Aim of the exercise.
Omitting all images, transcribe the listing word for word.

Exercise data.
'''

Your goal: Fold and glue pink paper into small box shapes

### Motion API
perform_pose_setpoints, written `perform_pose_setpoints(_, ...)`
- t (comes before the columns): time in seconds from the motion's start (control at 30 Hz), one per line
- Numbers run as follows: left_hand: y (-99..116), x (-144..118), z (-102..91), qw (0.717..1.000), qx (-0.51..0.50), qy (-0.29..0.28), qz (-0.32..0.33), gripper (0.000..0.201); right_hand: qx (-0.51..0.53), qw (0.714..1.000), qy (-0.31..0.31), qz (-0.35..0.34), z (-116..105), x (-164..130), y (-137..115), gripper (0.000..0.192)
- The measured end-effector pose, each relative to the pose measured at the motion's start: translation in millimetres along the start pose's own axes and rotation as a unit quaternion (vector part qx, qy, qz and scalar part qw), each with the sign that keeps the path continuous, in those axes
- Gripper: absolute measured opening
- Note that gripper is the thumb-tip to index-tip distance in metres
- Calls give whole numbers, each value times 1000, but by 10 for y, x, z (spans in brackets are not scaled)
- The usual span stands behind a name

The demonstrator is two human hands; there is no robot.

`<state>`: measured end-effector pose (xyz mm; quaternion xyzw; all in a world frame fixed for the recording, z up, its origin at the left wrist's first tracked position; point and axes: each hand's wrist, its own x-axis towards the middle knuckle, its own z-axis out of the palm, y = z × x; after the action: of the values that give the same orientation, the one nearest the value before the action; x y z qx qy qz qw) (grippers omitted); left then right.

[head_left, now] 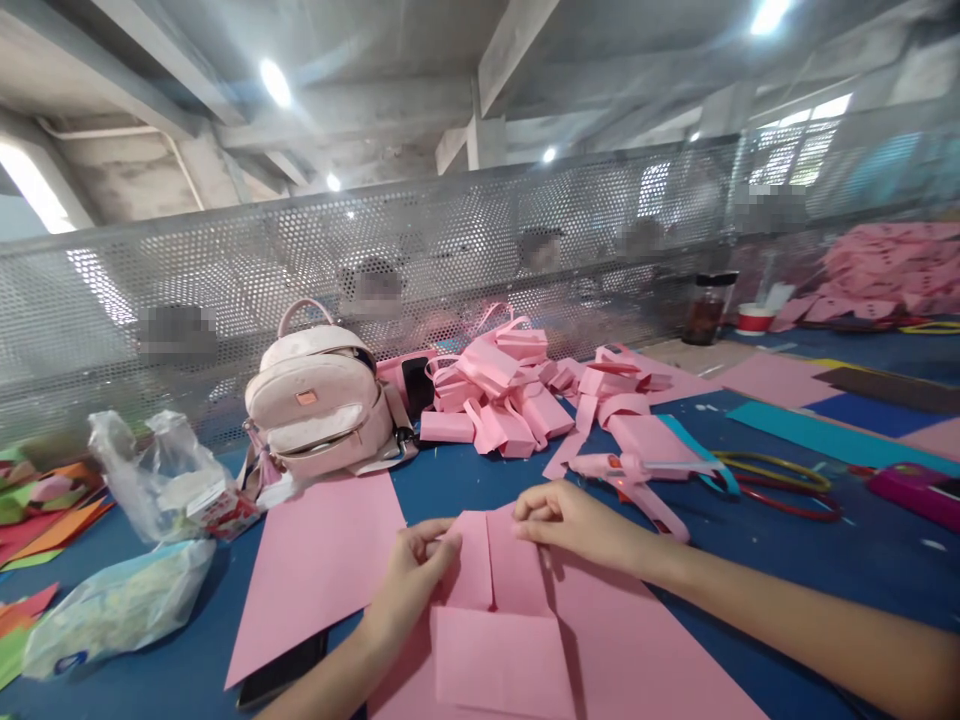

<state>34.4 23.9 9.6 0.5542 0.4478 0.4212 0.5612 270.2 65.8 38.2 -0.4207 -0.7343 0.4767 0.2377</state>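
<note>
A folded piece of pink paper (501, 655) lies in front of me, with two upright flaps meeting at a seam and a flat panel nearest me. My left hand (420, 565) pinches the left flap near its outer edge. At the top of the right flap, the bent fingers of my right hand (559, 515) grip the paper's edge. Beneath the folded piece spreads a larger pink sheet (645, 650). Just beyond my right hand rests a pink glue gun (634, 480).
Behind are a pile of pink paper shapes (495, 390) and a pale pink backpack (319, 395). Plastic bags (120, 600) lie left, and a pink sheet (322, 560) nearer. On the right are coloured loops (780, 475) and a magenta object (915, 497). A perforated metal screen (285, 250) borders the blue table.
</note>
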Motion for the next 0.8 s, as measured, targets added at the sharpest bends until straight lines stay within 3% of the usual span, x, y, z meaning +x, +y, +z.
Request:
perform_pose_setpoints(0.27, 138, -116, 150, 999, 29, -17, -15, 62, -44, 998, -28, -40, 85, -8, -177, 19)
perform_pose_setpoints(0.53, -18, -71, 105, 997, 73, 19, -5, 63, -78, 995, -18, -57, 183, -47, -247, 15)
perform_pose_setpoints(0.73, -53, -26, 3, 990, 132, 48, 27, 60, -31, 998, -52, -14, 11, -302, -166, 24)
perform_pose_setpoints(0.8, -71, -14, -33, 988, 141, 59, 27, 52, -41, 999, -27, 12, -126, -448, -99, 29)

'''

Finished exercise.
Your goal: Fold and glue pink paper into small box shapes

### Motion API
perform_pose_setpoints, written `perform_pose_setpoints(_, ...)`
- t (comes before the columns): time in seconds from the motion's start (control at 30 Hz), one per line
- Numbers run as follows: left_hand: y (-99..116), x (-144..118), z (-102..91), qw (0.717..1.000), qx (-0.51..0.50), qy (-0.29..0.28), qz (-0.32..0.33), gripper (0.000..0.201); right_hand: qx (-0.51..0.53), qw (0.714..1.000), qy (-0.31..0.31), qz (-0.35..0.34), z (-116..105), x (-164..130), y (-137..115), gripper (0.000..0.192)
- The measured end-effector pose, each relative to the pose measured at the motion's start: translation in millimetres along the start pose's own axes and rotation as a unit quaternion (vector part qx, qy, qz and scalar part qw), each with the sign that keeps the path continuous, in those axes
- Gripper: absolute measured opening
- Note that gripper is the thumb-tip to index-tip distance in metres
- Calls give whole numbers, each value times 1000, but by 10 for y, x, z (spans in brackets are not scaled)
- The usual span stands behind a name

The demonstrator is two human hands; there is no robot.

`<state>`: measured end-effector pose (xyz mm; quaternion xyzw; all in a world frame fixed for the recording, z up, its origin at the left wrist's first tracked position; point and axes: each hand's wrist, its own x-axis towards the middle knuckle, its own z-axis out of the palm, y = z × x; after the action: of the values that give the same orientation, the one nearest the value before the action; x y z qx qy qz qw) (grippers omitted); left then right.

[head_left, now] 

<state>34.4 23.9 9.6 0.5542 0.4478 0.4212 0.5612 270.2 65.8 38.2 -0.4207 -0.7343 0.4767 0.2377</state>
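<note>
A folded piece of pink paper (501, 655) lies in front of me, with two upright flaps meeting at a seam and a flat panel nearest me. My left hand (420, 565) pinches the left flap near its outer edge. At the top of the right flap, the bent fingers of my right hand (559, 515) grip the paper's edge. Beneath the folded piece spreads a larger pink sheet (645, 650). Just beyond my right hand rests a pink glue gun (634, 480).
Behind are a pile of pink paper shapes (495, 390) and a pale pink backpack (319, 395). Plastic bags (120, 600) lie left, and a pink sheet (322, 560) nearer. On the right are coloured loops (780, 475) and a magenta object (915, 497). A perforated metal screen (285, 250) borders the blue table.
</note>
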Motion for the next 0.8 s, as measured, targets added at the sharpest bends until straight lines stay within 3% of the usual span, x, y, z meaning +x, +y, +z.
Request:
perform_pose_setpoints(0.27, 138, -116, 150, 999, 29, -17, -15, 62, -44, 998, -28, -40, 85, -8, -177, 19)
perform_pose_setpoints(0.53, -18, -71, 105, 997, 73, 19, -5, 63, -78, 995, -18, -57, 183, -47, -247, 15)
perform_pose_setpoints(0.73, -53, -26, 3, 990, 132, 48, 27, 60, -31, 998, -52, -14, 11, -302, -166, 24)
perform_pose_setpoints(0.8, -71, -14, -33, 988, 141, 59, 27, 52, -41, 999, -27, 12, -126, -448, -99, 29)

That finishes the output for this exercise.